Mohammad Amin : La population iranienne attendait beaucoup de l’accord sur le nucléaire, entré en vigueur en 2016 : celui-ci a levé une partie des sanctions dont était victime le pays à cause de son programme nucléaire controversé. Malheureusement, il n’y a pas eu de retombées concrètes pour la population. Le chômage est toujours élevé (12,5% officiellement, mais il atteint plus de 40% selon des économistes indépendants), la baisse de l’inflation (de 35% en 2013 à 9% en 2017) ne s’est faite qu’au prix d’une récession, et de nombreuses banques ou caisses de retraite sont aujourd’hui en faillite. Cela s’explique par le fait qu’il est toujours compliqué de faire du business en Iran : de nombreuses banques ne veulent pas financer des projets.

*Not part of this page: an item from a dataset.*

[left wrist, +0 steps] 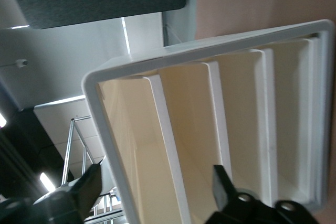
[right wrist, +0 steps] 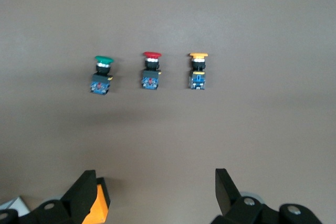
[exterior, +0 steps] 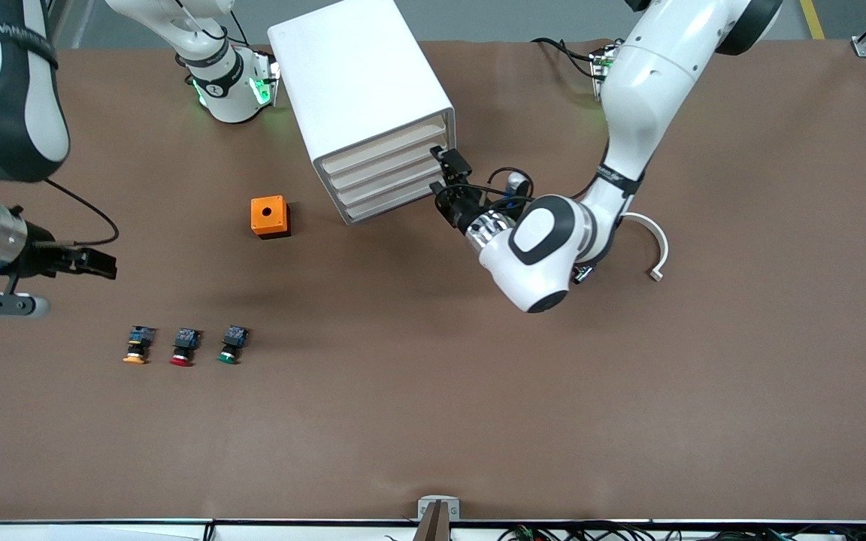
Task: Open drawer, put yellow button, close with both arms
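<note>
The left gripper (exterior: 444,176), fingers spread, noses the closed drawer (exterior: 392,176) to pull it, while the right gripper (exterior: 91,261) waits wide open at eleven o'clock of the yellow button (exterior: 136,346)

The front view looks down from high above the table (exterior: 433,436), facing both robot bases, and takes in the whole surface. The left wrist view sits very close to the white cabinet (left wrist: 220,129) — it faces straight at the drawer fronts, and the front view shares this cabinet (exterior: 361,90). The right wrist view looks down on the three buttons (right wrist: 149,72) from some height — the same row appears in the front view (exterior: 185,346).
</note>
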### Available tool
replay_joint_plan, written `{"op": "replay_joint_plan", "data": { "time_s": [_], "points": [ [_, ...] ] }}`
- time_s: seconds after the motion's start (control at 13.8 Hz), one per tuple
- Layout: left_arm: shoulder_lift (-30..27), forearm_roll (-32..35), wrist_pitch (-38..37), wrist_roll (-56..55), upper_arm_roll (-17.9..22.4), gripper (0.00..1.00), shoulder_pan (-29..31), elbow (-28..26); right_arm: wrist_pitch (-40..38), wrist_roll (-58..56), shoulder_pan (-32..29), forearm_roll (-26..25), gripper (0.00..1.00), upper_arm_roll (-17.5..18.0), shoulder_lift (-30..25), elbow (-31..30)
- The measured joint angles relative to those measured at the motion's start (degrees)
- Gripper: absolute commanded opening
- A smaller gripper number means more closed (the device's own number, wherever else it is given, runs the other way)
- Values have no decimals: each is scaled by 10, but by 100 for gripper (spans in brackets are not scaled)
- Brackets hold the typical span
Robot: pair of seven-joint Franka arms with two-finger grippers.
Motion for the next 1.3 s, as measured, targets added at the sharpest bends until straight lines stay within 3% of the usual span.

Mais aussi parce que l’Iran n’est toujours pas une économie de marché et qu’il s’agit même de l’une des plus fermées du monde : le guide suprême Ali Khamenei et les Pasdarans (une milice à son service, ndlr.) contrôlent plus de 50% du PIB, notamment les banques, les assureurs et de nombreux acteurs pétroliers. Ce sont eux qui détiennent les clés de la politique économique, Hassan Rohani n’a presque aucun levier. En le rendant responsable de la mauvaise situation économique du pays, ils essayent de détourner l’attention de la population pour la garder sous contrôle.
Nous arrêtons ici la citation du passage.